The key: To get a dozen Type-A golfers to play cohesively, Azinger broke the group down into pods of four. It's a technique emphasized in Navy SEALs training, Azinger learned, where small pods, all part of the same larger squad, eat together, train together and are immersed in each others lives. The idea is to develop airtight camaraderie for missions where people's lives depend on others' actions.

“Tour players are hardwired to beat the guys next to them,” Azinger writes, “then one week a year we think they should go against their nature and become a championship team.”

The Navy SEALs training philosophy resonated with Azinger, and his book resonated with LexJet co-founders Art Lambert and Ron Simkins. Lambert and Simkins passed around copies of Azinger's book to top LexJet executives, including Weiser.

The concept also clicked with Weiser, who helped turn the 45-person sales staff at LexJet into small pods.

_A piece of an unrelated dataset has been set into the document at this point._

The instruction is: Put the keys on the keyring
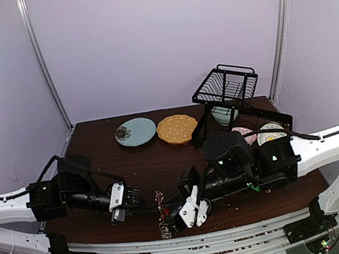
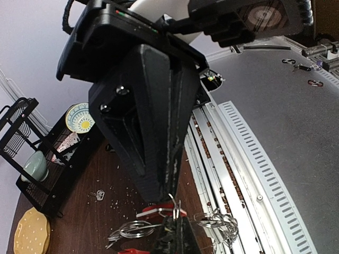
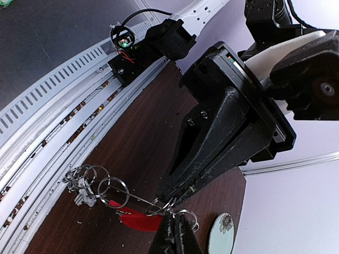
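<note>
The keyring [image 1: 162,211] is a loop of silvery wire with a red piece, held just above the table's front edge between my two grippers. In the left wrist view my left gripper [image 2: 173,205] is shut on the wire beside the red piece [image 2: 154,210]. Linked rings [image 2: 131,229] and a tangle of rings [image 2: 222,222] hang beside it. In the right wrist view my right gripper [image 3: 173,207] is shut on the wire where loops cross, above the red piece [image 3: 139,220], with rings [image 3: 113,191] trailing left. A small loose silver key [image 2: 97,196] lies on the table.
A teal plate [image 1: 135,132] and an orange plate [image 1: 177,129] lie at the back. A black dish rack [image 1: 227,86] stands back right with a bowl [image 1: 223,115] and plates [image 1: 270,132]. A slotted metal rail [image 1: 193,253] runs along the table's front edge.
</note>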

The pods, says Weiser, have no bosses and anyone can be a captain or lead a specific sales contest or push into a new product. That independence, says Weiser, is integral to the overall success because it allows salespeople to think like business owners, not mere product pushers.

“There are a few rules by which one must abide in order to captivate and cultivate the LexJet culture, and those rules are one, have fun, two, make money and, three, don't get in the way of anyone having fun or making money,” Weiser says. “Seems simple enough (but) that particular modus operandi may not be suitable in other organizations that require micro and macro management tiers.”

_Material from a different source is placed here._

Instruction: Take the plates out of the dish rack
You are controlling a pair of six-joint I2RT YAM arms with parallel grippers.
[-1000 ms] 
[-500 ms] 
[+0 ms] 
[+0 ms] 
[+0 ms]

At a glance: S-One Holdings Corp.
Headquarters: Sarasota. Satellite office in Barcelona and sales teams in multiple other countries, including Germany, Australia and Japan.
Employees: 150
Founders: Art Lambert and Ron Simkins
Industries: Inkjet printing, digital printing, graphic design, media publishing.
Subsidiaries: Six. List includes LexJet, which sells inkjet printing equipment and supplies and has customers in North America. LexJet had $76.4 million in sales in 2013, up 37.7% from $55.48 million in 2011. Another subsidiary is Brand Management Group, which focuses on the wide format print market and has licensing partnerships with industry giants Hewlett-Packard and Kodak.
Products: S-One, through subsidiaries, is the exclusive distributor of Tara Materials' Fredrix line of wide format inkjet canvas. It's also the exclusive business partner for HP Sign and Display large format printing materials for latex inks, and it has the exclusive trademark licensing agreement for Kodak wide format inkjet media.

That's Cold
The 45-person sales team at Sarasota-based LexJet, an inkjet printing equipment and supplies firm, has facilitated a major growth spurt at the company. The team works mostly off lead-generated cold calls, where sales personnel, says sales team leader Bill Weiser, are trained to develop relationship-based sales, not just go for transactions.
That training is centered on two key points:

Ask away: Weiser says asking a sales prospect questions about what they need sounds obvious, yet many salespeople, in all fields, mess it up by asking the wrong ones. “It comes down to asking questions with a strategy,” says Weiser. “The more times you can ask questions, especially in cold calling, the better the relationship you can build. If you ask enough good questions, you won't have to sell anything.”
Autonomous approach: LexJet wants its sales staff to work like entrepreneurs, not cubicle dwellers. “We train them to be problem solvers,” Weiser says. “Think about the decision you will make as if it's your business and your money.”